Task to carry out >>
The reply must reproduce each line below exactly.

Data below >>
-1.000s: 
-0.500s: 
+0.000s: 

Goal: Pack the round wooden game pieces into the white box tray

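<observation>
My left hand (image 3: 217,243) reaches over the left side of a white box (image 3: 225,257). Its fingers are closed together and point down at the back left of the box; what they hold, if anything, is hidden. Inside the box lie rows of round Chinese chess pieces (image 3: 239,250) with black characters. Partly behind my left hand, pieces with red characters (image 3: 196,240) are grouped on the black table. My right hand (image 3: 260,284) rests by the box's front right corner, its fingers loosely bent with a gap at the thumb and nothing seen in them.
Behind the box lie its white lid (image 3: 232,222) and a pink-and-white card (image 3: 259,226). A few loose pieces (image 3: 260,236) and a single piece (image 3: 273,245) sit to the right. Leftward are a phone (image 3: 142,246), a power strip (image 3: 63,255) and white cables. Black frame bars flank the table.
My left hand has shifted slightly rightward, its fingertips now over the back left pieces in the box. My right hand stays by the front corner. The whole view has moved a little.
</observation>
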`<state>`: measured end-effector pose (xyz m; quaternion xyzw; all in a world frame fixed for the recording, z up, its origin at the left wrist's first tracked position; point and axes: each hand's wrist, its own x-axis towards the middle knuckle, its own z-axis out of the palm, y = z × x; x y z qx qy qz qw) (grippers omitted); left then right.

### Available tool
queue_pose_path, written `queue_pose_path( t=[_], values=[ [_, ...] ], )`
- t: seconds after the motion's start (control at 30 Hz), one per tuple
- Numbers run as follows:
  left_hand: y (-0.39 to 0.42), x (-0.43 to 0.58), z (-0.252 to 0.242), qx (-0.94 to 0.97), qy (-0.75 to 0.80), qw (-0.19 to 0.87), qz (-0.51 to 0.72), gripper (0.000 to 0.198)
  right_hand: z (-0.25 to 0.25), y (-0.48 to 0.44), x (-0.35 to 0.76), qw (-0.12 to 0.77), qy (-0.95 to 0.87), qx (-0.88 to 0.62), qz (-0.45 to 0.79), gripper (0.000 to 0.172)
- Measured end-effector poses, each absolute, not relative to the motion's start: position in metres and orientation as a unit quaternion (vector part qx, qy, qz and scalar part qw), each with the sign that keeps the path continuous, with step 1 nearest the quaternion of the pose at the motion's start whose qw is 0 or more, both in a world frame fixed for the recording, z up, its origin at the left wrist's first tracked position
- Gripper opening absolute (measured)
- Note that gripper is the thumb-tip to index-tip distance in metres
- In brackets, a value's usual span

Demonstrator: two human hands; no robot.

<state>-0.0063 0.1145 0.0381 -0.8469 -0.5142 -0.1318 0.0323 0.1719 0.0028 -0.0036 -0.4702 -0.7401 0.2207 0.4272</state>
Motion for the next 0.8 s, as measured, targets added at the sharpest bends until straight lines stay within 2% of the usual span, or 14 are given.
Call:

Response box >>
-1.000s: 
-0.500s: 
+0.000s: 

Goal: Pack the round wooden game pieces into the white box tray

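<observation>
My left hand (image 3: 217,243) reaches over the left side of a white box (image 3: 225,257). Its fingers are closed together and point down at the back left of the box; what they hold, if anything, is hidden. Inside the box lie rows of round Chinese chess pieces (image 3: 239,250) with black characters. Partly behind my left hand, pieces with red characters (image 3: 196,240) are grouped on the black table. My right hand (image 3: 260,284) rests by the box's front right corner, its fingers loosely bent with a gap at the thumb and nothing seen in them.
Behind the box lie its white lid (image 3: 232,222) and a pink-and-white card (image 3: 259,226). A few loose pieces (image 3: 260,236) and a single piece (image 3: 273,245) sit to the right. Leftward are a phone (image 3: 142,246), a power strip (image 3: 63,255) and white cables. Black frame bars flank the table.
My left hand has shifted slightly rightward, its fingertips now over the back left pieces in the box. My right hand stays by the front corner. The whole view has moved a little.
</observation>
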`<state>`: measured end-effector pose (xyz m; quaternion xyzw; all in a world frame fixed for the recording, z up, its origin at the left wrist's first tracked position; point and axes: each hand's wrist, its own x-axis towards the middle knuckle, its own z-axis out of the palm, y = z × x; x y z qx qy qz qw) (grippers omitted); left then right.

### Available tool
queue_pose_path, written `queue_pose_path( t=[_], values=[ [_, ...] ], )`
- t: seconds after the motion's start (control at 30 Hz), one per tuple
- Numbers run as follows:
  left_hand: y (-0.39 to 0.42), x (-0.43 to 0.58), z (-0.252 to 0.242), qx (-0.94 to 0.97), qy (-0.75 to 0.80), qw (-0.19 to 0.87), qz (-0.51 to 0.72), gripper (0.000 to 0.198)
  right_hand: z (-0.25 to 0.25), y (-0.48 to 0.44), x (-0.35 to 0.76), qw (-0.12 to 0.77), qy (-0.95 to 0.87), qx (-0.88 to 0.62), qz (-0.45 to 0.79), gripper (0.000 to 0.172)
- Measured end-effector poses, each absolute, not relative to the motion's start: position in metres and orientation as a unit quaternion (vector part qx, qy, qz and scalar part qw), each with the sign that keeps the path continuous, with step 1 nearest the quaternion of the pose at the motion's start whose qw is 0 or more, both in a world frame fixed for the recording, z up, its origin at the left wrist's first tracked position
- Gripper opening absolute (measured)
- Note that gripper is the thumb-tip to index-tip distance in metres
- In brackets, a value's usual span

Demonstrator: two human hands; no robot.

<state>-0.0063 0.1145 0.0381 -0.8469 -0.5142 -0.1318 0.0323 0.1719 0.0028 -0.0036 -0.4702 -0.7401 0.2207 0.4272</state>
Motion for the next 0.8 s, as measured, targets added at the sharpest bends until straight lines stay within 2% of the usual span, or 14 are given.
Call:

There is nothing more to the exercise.